## Exercise instructions
Transcribe, word for word and without additions, each line below from the one containing "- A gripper" through the one containing "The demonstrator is", both ends included.

====================

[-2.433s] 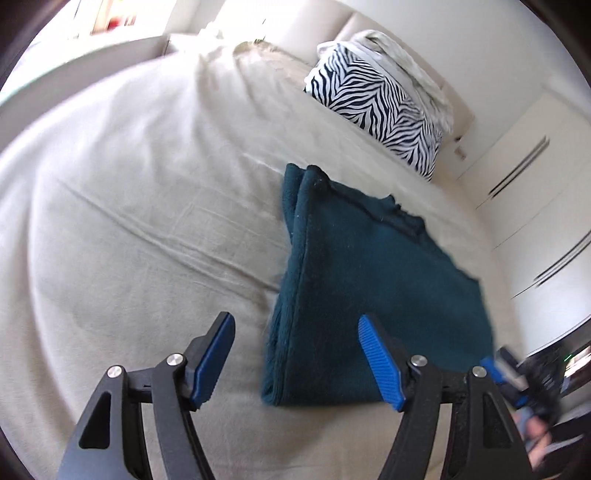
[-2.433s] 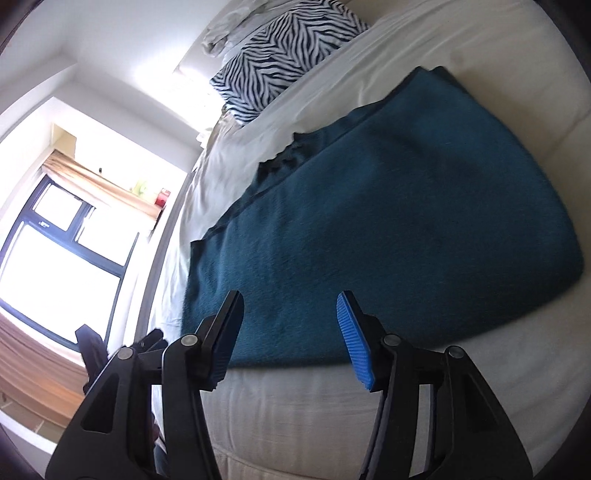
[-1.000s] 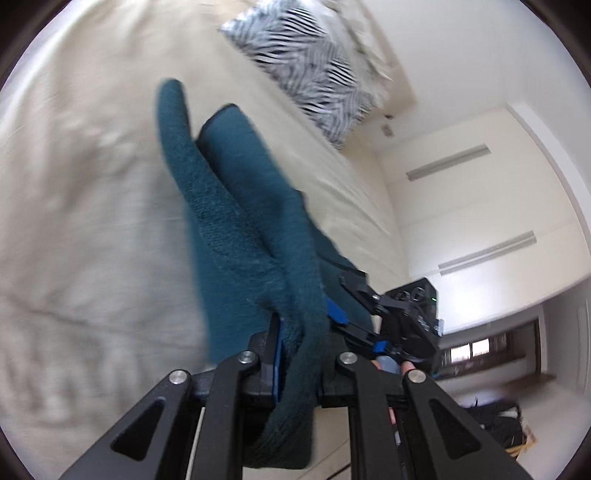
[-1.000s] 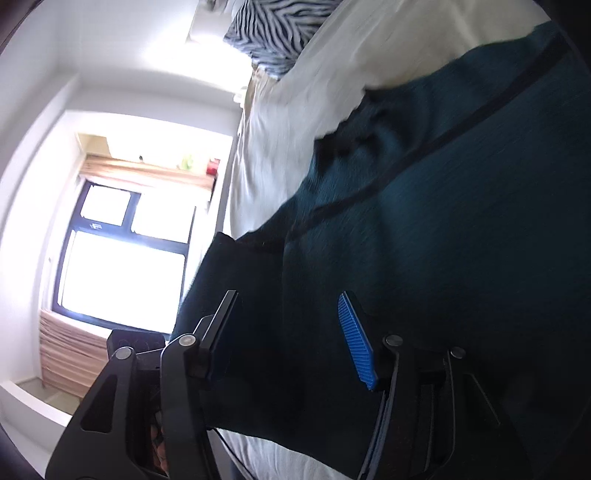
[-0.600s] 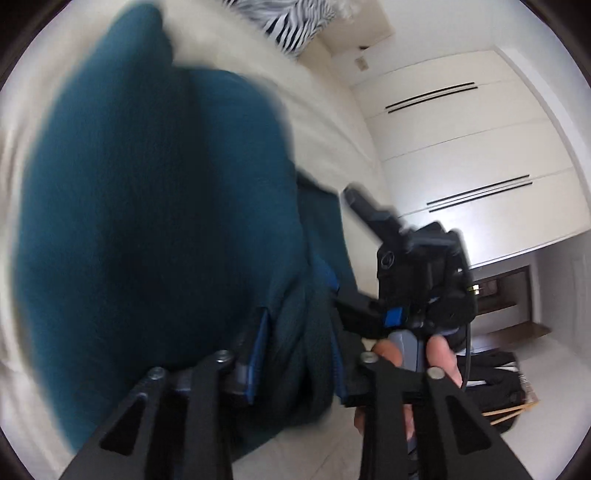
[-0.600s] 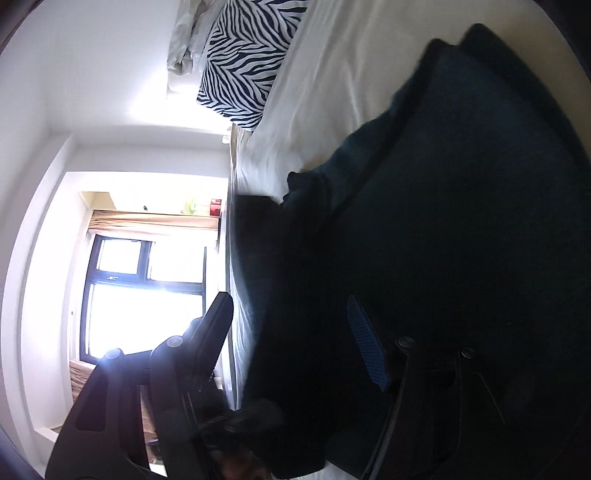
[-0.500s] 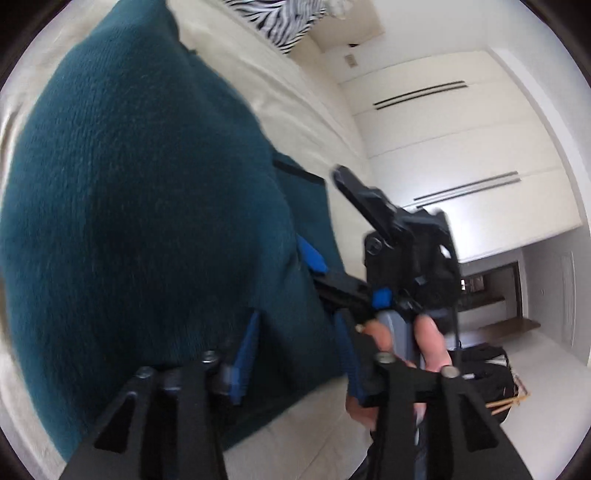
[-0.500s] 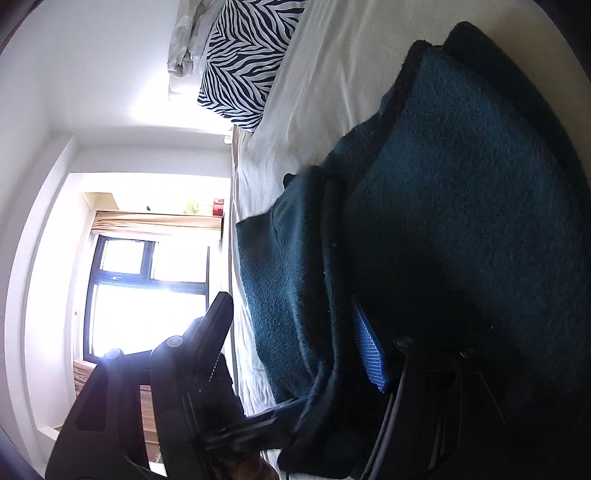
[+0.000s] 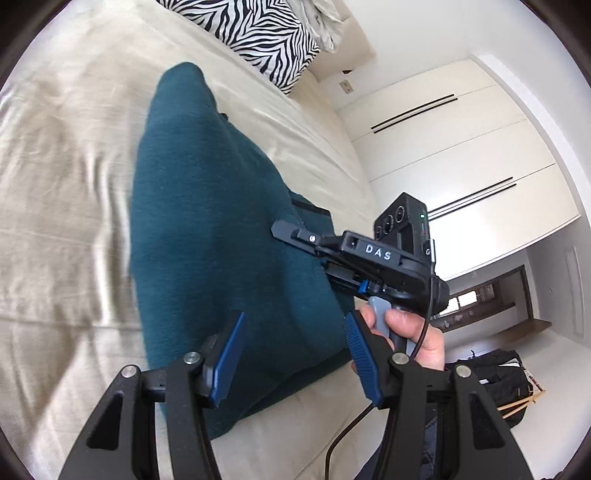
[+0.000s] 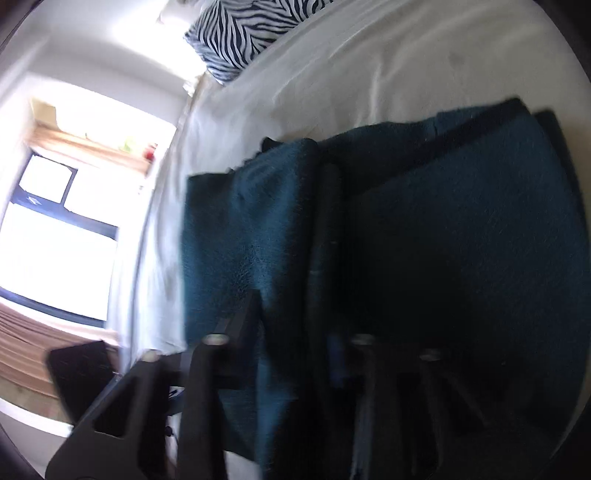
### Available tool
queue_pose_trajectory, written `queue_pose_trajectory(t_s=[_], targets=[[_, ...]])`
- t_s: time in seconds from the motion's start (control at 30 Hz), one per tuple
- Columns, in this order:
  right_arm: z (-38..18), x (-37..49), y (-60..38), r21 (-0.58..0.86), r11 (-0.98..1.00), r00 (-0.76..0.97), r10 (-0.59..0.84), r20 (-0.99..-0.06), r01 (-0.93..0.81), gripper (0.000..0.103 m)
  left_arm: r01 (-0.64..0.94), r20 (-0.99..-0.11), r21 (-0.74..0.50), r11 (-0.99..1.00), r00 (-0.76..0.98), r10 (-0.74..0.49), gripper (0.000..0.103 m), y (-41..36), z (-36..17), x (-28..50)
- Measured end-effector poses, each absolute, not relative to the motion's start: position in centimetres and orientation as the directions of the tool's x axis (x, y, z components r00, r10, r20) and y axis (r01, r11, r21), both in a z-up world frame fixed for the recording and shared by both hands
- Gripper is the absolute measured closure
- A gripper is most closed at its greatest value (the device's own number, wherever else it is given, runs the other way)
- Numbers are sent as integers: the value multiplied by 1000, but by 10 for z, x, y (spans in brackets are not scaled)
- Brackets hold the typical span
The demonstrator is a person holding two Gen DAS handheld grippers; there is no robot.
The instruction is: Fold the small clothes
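Note:
A dark teal fleece cloth (image 9: 214,229) lies folded over itself on the beige bed (image 9: 55,184). My left gripper (image 9: 295,354) hovers over the cloth's near end. Its blue pads (image 9: 229,350) stand apart and are still opening, and they press on nothing. My right gripper (image 9: 299,245), held by a hand (image 9: 406,328), reaches in from the right onto the cloth's edge. In the blurred, dark right wrist view the right gripper (image 10: 295,332) is closing. A thick fold of the cloth (image 10: 480,240) fills the narrow gap between its fingers.
A zebra-print pillow (image 9: 251,33) lies at the head of the bed. White wardrobe doors (image 9: 461,155) stand beyond the bed's right side, with a black bag (image 9: 491,376) on the floor. A bright window (image 10: 55,240) is on the other side.
My left gripper carried the cloth's edge over, let go and opened. The cloth now lies doubled on the bed. My right gripper's jaws have narrowed onto a fold.

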State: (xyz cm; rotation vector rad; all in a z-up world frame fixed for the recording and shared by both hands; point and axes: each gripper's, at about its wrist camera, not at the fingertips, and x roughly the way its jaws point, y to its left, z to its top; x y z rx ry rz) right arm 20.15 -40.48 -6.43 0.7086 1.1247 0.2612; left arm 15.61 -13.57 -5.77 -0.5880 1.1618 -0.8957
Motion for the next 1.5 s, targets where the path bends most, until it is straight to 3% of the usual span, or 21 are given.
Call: queue_pose_trajectory(t_s=[0.07,0.47,0.77,0.9,1.2,1.5], targets=[[-58,199,-406,616,775,449,504,-738,141,88,298,-531,-782,547,140,-836,41,-137,-51,152],[-25,140,-482,609,774,587,414,-695,175,89,340,-549,-754,562,142,-823,40,-152,-41,158],[-62,102,-540,618,741,565,400,-721,264,89,372,-594,-717,589,115,-796,40,-186,-49,156],[-80,102,-548,671,686,586,432,-686,280,89,394,-625,-682,616,124,-771,40,-196,-51,157],[-70,99,-538,643,712,586,403,-703,282,89,413,-642,-660,628,124,-757,38,-196,-55,156],[-81,96,-543,709,629,605,441,-663,318,86,442,-689,-601,666,137,-712,37,-205,-57,150]])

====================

## Response box
- A gripper is most closed at its greatest value (the device's own number, wherever else it is given, runs the other way)
- Numbers are sent as integers: the value multiplied by 1000, but by 10 for z, x, y (spans in brackets are not scaled)
- Brackets hold the typical span
The demonstrator is a person holding two Gen DAS handheld grippers; there is no robot.

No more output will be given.